Tem bastante material científico, é um assunto de muita importância e o massacre de Columbine levantou esse tema com muita força, tanto que ele é citado nessa resolução da APA sobre o tema.

A APA é bastante clara no que está e não está comprovado, então existe essa associação com aumento de violência, mas não podemos falar de nada que causa violência – porque a violência é um fenômeno complexo que envolve diferentes fatores, questões e aspectos simultaneamente. É raso apontar uma única coisa como causa.

A gente não pode falar de causalidade, a gente pode falar de fator de risco e de fator de proteção, que são elementos que vão se somando como vetores para alcançar determinados resultados. A gente precisa olhar para diferentes elementos para entender o que produz o comportamento violento.

– Saindo do tema específico de ataque às escolas e outros crimes, qual é a influência real (apontada pela Ciência) dos games na vida das pessoas, em especial criança, adolescentes e jovens? Existe diferença de acordo com as categorias de jogos?

Quando a gente muda para outros problemas, como o vício, existem categorias específicas relacionadas ao aumento de tal problema. Por exemplo, a categoria MMORPG é a que mais está relacionada à adição.

Tem uma frase que é legal que é assim “a gente falar sobre efeito de videogame sem especificar o game é o mesmo que falar de comida sem especificar a comida”, muitas dessas questões de videogames que parecem confusas e atrapalhadas, assim são porque tentam jogar tudo em um balaio sem fazer essa categorização.

Os jogos de ação sem conteúdo violento, por exemplo, são os mais associados aos ganhos de funções executivas que também já está na literatura.

E vamos abrindo outras camadas, porque quando você vai para a literatura de efeitos relacionados aos jogos eletrônicos, temos também a questão da obesidade. São camadas diferentes e que os fatores de risco e proteção vão sendo levemente diferentes porque estamos falando de efeitos diferentes e usos diferentes.

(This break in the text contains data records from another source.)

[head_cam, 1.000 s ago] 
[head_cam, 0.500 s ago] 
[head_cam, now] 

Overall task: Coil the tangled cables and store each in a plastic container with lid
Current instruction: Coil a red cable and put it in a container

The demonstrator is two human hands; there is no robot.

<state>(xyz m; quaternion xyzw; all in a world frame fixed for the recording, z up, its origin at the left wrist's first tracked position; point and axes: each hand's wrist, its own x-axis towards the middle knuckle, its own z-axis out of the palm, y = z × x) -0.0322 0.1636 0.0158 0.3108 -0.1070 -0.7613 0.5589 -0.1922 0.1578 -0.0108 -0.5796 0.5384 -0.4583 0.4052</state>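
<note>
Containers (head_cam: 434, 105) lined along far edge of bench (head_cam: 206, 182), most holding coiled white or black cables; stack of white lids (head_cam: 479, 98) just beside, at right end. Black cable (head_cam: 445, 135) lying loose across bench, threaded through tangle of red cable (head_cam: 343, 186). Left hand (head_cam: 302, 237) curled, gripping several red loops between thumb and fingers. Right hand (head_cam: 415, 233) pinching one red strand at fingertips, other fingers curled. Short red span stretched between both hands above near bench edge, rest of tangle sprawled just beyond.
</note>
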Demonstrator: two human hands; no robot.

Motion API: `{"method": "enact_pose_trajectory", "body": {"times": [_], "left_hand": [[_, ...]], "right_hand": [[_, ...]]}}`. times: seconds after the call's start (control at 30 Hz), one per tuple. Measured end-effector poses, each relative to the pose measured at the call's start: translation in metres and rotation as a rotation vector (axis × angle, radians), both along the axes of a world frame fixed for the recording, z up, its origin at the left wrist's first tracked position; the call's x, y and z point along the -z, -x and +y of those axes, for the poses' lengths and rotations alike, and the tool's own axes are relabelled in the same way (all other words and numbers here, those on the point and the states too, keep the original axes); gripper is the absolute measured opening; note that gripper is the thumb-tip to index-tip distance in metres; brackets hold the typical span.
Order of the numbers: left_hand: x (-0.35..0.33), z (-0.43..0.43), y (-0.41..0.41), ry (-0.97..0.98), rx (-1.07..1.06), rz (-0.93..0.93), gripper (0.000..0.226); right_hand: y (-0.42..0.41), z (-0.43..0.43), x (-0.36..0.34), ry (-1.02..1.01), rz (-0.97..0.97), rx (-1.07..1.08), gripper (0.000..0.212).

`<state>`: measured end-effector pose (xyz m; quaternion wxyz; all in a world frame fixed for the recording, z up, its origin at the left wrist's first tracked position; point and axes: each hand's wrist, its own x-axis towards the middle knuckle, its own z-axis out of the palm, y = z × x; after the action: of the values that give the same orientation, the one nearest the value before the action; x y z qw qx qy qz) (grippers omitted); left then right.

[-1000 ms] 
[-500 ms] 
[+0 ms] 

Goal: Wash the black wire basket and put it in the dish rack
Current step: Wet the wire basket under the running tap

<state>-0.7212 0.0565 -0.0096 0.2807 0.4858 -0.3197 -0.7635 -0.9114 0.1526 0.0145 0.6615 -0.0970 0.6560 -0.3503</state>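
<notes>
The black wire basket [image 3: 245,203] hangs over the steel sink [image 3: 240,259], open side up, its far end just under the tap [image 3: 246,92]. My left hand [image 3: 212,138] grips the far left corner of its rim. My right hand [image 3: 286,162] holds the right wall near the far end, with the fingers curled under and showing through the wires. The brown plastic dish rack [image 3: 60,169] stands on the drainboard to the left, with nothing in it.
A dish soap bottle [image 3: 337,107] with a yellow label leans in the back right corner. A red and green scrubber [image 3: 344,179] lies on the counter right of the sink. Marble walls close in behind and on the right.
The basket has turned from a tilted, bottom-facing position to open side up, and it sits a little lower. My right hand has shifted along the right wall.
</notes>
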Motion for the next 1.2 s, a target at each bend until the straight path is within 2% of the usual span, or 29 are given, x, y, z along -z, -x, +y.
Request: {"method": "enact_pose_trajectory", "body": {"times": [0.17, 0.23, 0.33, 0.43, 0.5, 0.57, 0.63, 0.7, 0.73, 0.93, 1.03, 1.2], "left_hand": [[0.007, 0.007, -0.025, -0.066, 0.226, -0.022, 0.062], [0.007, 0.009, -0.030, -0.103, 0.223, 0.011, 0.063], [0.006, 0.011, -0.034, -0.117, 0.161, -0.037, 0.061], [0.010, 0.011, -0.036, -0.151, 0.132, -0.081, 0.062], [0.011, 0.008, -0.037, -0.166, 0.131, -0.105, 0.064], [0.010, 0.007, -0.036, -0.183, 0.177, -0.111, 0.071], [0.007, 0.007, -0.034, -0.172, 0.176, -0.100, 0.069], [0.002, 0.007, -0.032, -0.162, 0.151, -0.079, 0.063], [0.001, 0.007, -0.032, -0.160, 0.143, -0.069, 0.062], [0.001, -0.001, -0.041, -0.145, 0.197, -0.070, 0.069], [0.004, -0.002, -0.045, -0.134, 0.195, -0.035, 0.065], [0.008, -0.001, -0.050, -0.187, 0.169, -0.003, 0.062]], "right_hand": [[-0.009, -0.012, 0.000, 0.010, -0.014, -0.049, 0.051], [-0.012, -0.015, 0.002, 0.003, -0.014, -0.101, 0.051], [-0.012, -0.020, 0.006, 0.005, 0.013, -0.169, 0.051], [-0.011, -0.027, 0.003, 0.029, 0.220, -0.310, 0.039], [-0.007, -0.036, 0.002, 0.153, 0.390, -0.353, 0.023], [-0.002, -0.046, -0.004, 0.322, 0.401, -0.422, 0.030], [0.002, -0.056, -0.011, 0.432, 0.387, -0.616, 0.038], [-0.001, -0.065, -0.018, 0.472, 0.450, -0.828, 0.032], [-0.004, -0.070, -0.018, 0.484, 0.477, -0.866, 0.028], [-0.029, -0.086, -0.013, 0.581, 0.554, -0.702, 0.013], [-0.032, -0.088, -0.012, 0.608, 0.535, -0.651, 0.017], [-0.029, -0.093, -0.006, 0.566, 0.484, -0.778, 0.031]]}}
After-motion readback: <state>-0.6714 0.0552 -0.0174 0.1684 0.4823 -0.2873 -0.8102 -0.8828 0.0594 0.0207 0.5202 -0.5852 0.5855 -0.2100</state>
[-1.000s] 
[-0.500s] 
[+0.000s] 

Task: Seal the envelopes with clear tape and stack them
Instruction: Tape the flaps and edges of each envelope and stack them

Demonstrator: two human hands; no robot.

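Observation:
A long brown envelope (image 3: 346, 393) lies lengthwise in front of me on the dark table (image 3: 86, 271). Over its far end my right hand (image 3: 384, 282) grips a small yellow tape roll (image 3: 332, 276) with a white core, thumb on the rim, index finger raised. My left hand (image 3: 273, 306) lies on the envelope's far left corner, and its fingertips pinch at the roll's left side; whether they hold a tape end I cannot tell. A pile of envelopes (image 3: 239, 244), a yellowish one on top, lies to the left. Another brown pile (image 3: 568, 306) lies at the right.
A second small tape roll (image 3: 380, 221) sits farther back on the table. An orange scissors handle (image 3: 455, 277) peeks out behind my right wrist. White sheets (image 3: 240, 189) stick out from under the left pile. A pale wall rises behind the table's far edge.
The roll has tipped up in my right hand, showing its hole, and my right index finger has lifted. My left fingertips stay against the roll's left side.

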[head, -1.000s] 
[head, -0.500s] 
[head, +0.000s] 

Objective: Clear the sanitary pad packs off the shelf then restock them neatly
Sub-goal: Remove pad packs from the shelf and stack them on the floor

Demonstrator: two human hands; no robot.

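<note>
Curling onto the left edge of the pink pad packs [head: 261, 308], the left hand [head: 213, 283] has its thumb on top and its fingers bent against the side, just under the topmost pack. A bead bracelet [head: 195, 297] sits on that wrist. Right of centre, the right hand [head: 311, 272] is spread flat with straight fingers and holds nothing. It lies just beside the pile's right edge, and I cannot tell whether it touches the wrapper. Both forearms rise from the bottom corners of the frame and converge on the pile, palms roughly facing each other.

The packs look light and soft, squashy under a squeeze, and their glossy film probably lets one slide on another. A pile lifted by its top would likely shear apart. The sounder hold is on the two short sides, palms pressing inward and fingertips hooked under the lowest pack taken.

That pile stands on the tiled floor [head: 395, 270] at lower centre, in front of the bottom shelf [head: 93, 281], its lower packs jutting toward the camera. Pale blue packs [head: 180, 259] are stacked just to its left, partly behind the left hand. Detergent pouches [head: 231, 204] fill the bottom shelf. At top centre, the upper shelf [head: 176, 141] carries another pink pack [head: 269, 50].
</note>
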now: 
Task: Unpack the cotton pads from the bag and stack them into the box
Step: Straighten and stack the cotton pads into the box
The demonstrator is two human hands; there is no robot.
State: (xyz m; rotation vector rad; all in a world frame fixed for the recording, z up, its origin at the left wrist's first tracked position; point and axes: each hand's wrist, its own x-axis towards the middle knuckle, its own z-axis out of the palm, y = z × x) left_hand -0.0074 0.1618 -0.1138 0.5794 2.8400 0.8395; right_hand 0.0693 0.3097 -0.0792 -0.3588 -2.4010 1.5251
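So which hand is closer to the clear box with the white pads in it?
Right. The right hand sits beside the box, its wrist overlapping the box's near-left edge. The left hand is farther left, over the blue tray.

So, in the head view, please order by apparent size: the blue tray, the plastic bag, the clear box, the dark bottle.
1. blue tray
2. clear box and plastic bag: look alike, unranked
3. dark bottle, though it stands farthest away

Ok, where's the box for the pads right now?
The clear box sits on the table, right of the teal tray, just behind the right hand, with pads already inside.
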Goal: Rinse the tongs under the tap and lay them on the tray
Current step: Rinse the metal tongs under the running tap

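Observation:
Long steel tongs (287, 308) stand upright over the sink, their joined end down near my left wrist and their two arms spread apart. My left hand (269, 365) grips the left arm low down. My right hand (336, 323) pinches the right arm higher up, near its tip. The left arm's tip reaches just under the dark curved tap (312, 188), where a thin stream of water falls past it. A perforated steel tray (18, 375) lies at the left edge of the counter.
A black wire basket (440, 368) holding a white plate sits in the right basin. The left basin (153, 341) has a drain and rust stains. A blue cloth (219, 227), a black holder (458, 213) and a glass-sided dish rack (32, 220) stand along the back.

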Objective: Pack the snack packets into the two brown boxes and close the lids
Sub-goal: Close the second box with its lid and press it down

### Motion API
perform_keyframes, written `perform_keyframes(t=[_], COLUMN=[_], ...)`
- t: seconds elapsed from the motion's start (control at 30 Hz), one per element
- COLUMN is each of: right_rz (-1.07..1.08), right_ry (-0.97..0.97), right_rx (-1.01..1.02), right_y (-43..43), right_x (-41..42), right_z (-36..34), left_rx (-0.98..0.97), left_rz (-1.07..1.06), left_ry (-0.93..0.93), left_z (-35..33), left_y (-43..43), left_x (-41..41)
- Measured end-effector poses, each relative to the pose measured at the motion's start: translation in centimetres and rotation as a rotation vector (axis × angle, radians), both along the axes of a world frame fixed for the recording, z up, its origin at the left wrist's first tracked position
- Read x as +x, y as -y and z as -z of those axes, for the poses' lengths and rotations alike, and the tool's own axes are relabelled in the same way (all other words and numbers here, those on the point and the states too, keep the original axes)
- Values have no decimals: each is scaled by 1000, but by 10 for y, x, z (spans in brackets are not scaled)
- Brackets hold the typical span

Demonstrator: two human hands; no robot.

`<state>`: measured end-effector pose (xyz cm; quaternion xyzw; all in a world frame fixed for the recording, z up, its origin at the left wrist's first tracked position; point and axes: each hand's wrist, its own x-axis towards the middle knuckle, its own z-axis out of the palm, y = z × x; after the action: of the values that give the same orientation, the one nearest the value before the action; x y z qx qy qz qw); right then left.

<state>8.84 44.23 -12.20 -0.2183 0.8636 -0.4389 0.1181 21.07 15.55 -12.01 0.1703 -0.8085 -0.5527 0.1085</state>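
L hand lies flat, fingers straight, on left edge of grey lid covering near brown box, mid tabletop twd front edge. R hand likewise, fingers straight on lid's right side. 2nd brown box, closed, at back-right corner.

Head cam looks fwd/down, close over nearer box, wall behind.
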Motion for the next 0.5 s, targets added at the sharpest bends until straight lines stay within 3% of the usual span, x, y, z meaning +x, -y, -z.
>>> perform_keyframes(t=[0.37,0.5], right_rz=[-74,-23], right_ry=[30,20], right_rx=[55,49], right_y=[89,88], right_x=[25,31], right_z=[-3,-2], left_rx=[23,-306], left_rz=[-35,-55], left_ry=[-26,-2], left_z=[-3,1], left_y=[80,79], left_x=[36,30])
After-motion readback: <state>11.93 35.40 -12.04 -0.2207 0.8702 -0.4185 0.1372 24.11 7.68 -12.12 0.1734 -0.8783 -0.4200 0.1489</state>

– E sobre a comunicação nos jogos. Você acha que é um problema subestimado nessa análise? Quer dizer, os games possuem sistema de comunicação por texto e/ou áudio dentro do próprio jogo, ou seja, os jogadores conversam um com os outros, como se fosse uma rede social e isso pode colocar aliciadores em contato com crianças, perpetradores com outros perpetradores, entre outros tipos de conexões. Isso é realmente um problema, o que a família pode fazer e o que Estado deveria fazer?

Eu entendo que essa (comunicação nos jogos) é uma área mais nova e por isso tem menos literatura para a gente se apoiar, mas com certeza a convivência não moderada de crianças com adultos é grave e deixa as crianças vulneráveis a aliciamentos (grooming) e abusos sexuais.

O que a família pode fazer de uma maneira geral é respeitar a classificação etária de tudo que os filhos têm acesso nas mídias. Existe a necessidade de monitoramento, os pais precisam saber e acompanhar o que o filho está fazendo online.

Já o Estado, depende de quais efeitos estamos lidando. No que diz respeito a esse movimento de ataque às escolas, a polícia monitorou as redes de comunicação da internet e encontrou muitos problemas.

– Na internet é fácil encontrar vídeos de jogadores “surtando” por perder em algum game, o que podemos falar desse comportamento?

O que vejo hoje é que as pessoas estão com habilidade pior de resolução de conflito e regulação emocional e talvez seja pelo uso da tela desde cedo.

A tela não promove regulação emocional. Os pais muitas vezes usam a tela como distração para que a criança para de chorar por exemplo, mas distração não ensina regulação emocional. Posso usar como estratégia para uma crise, mas não ensino a regulação emocional.